The Circus Of Song Intro


The demons rounded the corner again, their large, bright red eyes squinting as they rushed toward him. Darulli clenched his teeth and kept going. Stone pillars as tall as a skyscraper surrounded him. His mind ached as they penetrated it with their power. Magic poured into his mind and made the insanity flare again.

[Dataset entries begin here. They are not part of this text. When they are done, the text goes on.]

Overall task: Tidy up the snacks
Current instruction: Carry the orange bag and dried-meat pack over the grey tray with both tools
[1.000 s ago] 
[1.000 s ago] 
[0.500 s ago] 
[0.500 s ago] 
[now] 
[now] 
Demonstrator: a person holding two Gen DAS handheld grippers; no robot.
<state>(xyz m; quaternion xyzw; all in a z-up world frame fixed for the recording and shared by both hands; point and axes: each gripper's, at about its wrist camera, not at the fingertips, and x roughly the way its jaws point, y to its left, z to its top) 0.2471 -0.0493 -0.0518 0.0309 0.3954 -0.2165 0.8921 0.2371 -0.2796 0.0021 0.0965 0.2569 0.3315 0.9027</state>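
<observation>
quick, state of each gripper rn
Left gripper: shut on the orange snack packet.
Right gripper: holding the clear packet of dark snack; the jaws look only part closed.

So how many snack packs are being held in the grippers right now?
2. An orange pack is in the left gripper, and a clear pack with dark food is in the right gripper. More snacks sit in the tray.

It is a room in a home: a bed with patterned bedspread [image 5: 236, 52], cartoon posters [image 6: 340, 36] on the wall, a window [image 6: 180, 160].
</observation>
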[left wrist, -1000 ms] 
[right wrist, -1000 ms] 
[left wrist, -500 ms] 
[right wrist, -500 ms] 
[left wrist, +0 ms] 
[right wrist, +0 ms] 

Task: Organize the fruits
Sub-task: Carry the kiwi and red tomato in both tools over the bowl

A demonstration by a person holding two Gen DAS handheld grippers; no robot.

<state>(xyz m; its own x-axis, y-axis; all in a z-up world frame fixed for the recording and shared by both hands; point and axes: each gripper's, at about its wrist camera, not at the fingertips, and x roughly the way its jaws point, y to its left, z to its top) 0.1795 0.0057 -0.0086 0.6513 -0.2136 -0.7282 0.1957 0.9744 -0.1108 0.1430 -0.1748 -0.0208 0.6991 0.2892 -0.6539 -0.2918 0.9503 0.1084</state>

It was obvious that he was going insane. Every day he was reminded of the demons and how they wanted to drag him down into the pits of hell. So very frightening were their howls that he would hide in the cellar from them... all alone in the damp, cramped room with only a candle for company. Where had they come from? Darulli always wanted to know, but it was quite impossible to find out how they had emerged from their world. Somehow he knew that they did not belong to this earth. There were no creatures like these demons. He had never seen such a misshapen, beastly, dark thing as this. What with their gaping, cavernous jaws, large, bright eyes, greenish-grey, rotting, thin skin and gangly limbs... who would not be afraid?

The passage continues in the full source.